O Ministério Público Federal (MPF) exige esclarecimentos sobre a informação de degradação ambiental causada pela circulação de veículos nas dunas, na vegetação de restinga e na faixa de areia entre a Praia do Pontal, em Arraial do Cabo, até a Praia do Foguete, em Cabo Frio. A notificação foi emitida nesta quinta-feira (24).

O despacho exigido pelo Procurador da República, Leandro Mitidieri Figueiredo, por meio da Procuradoria da República em São Pedro da Aldeia, e dá um prazo de 30 dias para que as prefeituras enviem um documento informando as providências administrativas adotadas para impedir os danos ao meio ambiente no local.

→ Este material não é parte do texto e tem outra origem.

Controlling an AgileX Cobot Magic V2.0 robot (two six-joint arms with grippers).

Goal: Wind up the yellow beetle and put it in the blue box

A medida também exige o encaminhamento de uma relação, com a qualificação, de todas as empresas que praticam atividades de aluguel de bugres, quadriciclos e congêneres, para convocação de uma reunião que irá tratar da responsabilidade destes possíveis prejuízos.

O MPF ainda cobra respostas de uma pousada, localizada no bairro Passagem, em Cabo Frio. Segundo o Ministério, o estabelecimento teria feito substituição indevida da vegetação de restinga por grama, e pratica ocupação irregular de área pública.

O documento dá o prazo de 30 dias para que o local informe, após vistoria, se essas intervenções e ocupações ocorreram em terrenos da União ou faixa marginal de proteção da Lagoa de Araruama, bem como se foram licenciadas pelo poder público.

O órgão afirma que, em caso de ausência de resposta, uma segunda reiteração será feita, com entrega presencial do ofício, e que o não atendimento injustificado da requisição ministerial poderá configurar a prática do crime previsto no artigo 10 da Lei nº 7.347/85.